(DATASET CONTENT begins)

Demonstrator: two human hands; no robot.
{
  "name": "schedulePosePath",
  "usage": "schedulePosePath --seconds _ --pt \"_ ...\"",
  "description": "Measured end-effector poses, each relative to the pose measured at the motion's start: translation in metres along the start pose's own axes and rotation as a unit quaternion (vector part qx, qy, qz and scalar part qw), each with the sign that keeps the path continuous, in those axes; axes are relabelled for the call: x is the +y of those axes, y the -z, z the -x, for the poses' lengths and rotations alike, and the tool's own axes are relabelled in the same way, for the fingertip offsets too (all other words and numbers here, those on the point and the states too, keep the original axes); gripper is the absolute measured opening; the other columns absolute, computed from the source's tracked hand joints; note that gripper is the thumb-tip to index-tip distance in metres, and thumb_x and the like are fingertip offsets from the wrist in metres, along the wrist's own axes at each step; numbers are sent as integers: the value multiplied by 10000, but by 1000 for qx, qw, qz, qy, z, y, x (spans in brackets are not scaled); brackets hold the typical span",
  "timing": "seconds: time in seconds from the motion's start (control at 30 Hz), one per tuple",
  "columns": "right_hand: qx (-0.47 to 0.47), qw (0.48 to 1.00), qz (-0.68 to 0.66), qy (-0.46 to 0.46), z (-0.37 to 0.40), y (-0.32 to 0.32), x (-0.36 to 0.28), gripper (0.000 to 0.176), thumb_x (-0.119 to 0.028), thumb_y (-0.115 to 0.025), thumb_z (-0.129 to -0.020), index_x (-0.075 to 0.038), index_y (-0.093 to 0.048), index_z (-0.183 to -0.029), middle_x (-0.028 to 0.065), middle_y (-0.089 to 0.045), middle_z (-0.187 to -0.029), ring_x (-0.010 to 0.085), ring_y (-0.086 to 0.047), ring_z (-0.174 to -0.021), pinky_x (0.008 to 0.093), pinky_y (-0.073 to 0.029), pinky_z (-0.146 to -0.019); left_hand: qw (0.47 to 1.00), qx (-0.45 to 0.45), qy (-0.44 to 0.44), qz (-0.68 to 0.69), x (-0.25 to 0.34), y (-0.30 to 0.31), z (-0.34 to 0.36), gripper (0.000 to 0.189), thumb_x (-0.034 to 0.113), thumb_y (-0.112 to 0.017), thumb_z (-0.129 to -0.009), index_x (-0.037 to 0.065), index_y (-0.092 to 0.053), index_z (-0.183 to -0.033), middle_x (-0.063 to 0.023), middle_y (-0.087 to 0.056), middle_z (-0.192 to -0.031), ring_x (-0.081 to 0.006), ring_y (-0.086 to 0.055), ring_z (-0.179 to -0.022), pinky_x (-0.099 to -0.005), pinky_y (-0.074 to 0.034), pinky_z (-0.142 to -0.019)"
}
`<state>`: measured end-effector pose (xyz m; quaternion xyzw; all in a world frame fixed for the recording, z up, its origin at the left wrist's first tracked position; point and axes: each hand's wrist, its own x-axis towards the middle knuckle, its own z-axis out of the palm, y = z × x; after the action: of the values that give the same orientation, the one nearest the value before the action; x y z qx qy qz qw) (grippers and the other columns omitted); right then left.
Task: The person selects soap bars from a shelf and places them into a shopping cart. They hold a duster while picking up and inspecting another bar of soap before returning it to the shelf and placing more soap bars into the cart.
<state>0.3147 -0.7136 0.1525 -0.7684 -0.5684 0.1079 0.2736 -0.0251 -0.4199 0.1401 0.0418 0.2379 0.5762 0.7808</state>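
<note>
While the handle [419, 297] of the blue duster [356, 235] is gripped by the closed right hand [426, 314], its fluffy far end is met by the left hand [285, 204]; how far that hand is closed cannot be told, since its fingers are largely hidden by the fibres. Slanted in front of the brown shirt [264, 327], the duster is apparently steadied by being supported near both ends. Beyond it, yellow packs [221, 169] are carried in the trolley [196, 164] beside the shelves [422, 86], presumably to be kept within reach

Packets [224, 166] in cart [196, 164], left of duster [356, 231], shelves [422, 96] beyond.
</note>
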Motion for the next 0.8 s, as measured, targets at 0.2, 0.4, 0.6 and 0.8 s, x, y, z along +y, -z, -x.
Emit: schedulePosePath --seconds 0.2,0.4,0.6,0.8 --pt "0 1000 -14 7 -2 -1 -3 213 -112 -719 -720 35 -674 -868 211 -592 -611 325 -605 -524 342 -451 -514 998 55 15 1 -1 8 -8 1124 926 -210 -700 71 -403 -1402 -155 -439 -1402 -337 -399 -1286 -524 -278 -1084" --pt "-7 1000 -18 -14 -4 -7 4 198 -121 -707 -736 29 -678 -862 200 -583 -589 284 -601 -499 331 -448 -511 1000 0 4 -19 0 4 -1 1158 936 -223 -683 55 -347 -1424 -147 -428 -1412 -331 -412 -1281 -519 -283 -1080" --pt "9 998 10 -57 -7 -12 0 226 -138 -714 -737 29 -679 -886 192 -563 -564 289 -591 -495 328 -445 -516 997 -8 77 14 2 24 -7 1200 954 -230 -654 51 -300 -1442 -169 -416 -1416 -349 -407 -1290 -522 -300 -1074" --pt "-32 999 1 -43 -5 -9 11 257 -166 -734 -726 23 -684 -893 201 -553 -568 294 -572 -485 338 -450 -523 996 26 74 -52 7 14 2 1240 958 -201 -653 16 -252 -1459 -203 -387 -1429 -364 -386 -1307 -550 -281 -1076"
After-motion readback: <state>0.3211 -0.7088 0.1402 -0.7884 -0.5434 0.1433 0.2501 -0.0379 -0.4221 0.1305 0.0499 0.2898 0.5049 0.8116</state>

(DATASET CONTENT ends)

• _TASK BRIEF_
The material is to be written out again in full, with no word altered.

• _PROBLEM SOLUTION_
Demonstrator: two human hands; no robot.
{
  "name": "schedulePosePath",
  "usage": "schedulePosePath --seconds _ --pt \"_ ...\"",
  "description": "Measured end-effector poses, each relative to the pose measured at the motion's start: translation in metres along the start pose's own axes and rotation as a unit quaternion (vector part qx, qy, qz and scalar part qw), each with the sign that keeps the path continuous, in those axes; axes are relabelled for the call: x is the +y of those axes, y the -z, z the -x, for the poses' lengths and rotations alike, and the tool's own axes are relabelled in the same way, for the fingertip offsets too (all other words and numbers here, those on the point and the states too, keep the original axes); gripper is the absolute measured opening; the other columns absolute, computed from the source's tracked hand joints; note that gripper is the thumb-tip to index-tip distance in metres, and thumb_x and the like are fingertip offsets from the wrist in metres, along the wrist's own axes at each step; numbers are sent as integers: the value multiplied by 10000, but by 1000 for qx, qw, qz, qy, z, y, x (spans in brackets are not scaled); brackets hold the typical span",
  "timing": "seconds: time in seconds from the motion's start (control at 30 Hz), one per tuple",
  "columns": "right_hand: qx (-0.47 to 0.47), qw (0.48 to 1.00), qz (-0.68 to 0.66), qy (-0.46 to 0.46), z (-0.37 to 0.40), y (-0.32 to 0.32), x (-0.36 to 0.28), gripper (0.000 to 0.176), thumb_x (-0.119 to 0.028), thumb_y (-0.115 to 0.025), thumb_z (-0.129 to -0.020), index_x (-0.075 to 0.038), index_y (-0.093 to 0.048), index_z (-0.183 to -0.029), middle_x (-0.028 to 0.065), middle_y (-0.089 to 0.045), middle_z (-0.187 to -0.029), ring_x (-0.010 to 0.085), ring_y (-0.086 to 0.047), ring_z (-0.174 to -0.021), pinky_x (0.008 to 0.093), pinky_y (-0.073 to 0.029), pinky_z (-0.146 to -0.019); left_hand: qw (0.47 to 1.00), qx (-0.45 to 0.45), qy (-0.44 to 0.44), qz (-0.68 to 0.69), x (-0.25 to 0.34), y (-0.30 to 0.31), z (-0.34 to 0.36), gripper (0.000 to 0.189), thumb_x (-0.034 to 0.113), thumb_y (-0.112 to 0.017), thumb_z (-0.129 to -0.009), index_x (-0.037 to 0.065), index_y (-0.092 to 0.053), index_z (-0.183 to -0.033), middle_x (-0.063 to 0.023), middle_y (-0.087 to 0.056), middle_z (-0.192 to -0.031), ring_x (-0.081 to 0.006), ring_y (-0.086 to 0.055), ring_z (-0.179 to -0.022), pinky_x (-0.099 to -0.005), pinky_y (-0.074 to 0.034), pinky_z (-0.142 to -0.019)"
}
`<state>`: measured end-effector pose (xyz m; quaternion xyzw; all in a world frame fixed for the recording, z up, its origin at the left wrist's first tracked position; point and axes: each hand's wrist, its own x-axis towards the middle knuckle, its own z-axis out of the palm, y = z × x; after the action: of the values that give the same orientation, the one nearest the value before the action; x y z qx qy qz qw) (grippers and the other columns omitted); right then left.
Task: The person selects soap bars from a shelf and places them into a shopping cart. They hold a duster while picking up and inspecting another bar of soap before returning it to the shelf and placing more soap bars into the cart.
<state>0.3147 -0.7136 0.1525 -0.7684 -0.5684 0.1079 0.2736 -0.0251 -0.4199 0.1401 0.0418 0.2379 0.5762 0.7808</state>
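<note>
While the handle [419, 297] of the blue duster [356, 235] is gripped by the closed right hand [426, 314], its fluffy far end is met by the left hand [285, 204]; how far that hand is closed cannot be told, since its fingers are largely hidden by the fibres. Slanted in front of the brown shirt [264, 327], the duster is apparently steadied by being supported near both ends. Beyond it, yellow packs [221, 169] are carried in the trolley [196, 164] beside the shelves [422, 86], presumably to be kept within reach

Packets [224, 166] in cart [196, 164], left of duster [356, 231], shelves [422, 96] beyond.
</note>
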Motion for the next 0.8 s, as measured, targets at 0.2, 0.4, 0.6 and 0.8 s, x, y, z along +y, -z, -x.
Emit: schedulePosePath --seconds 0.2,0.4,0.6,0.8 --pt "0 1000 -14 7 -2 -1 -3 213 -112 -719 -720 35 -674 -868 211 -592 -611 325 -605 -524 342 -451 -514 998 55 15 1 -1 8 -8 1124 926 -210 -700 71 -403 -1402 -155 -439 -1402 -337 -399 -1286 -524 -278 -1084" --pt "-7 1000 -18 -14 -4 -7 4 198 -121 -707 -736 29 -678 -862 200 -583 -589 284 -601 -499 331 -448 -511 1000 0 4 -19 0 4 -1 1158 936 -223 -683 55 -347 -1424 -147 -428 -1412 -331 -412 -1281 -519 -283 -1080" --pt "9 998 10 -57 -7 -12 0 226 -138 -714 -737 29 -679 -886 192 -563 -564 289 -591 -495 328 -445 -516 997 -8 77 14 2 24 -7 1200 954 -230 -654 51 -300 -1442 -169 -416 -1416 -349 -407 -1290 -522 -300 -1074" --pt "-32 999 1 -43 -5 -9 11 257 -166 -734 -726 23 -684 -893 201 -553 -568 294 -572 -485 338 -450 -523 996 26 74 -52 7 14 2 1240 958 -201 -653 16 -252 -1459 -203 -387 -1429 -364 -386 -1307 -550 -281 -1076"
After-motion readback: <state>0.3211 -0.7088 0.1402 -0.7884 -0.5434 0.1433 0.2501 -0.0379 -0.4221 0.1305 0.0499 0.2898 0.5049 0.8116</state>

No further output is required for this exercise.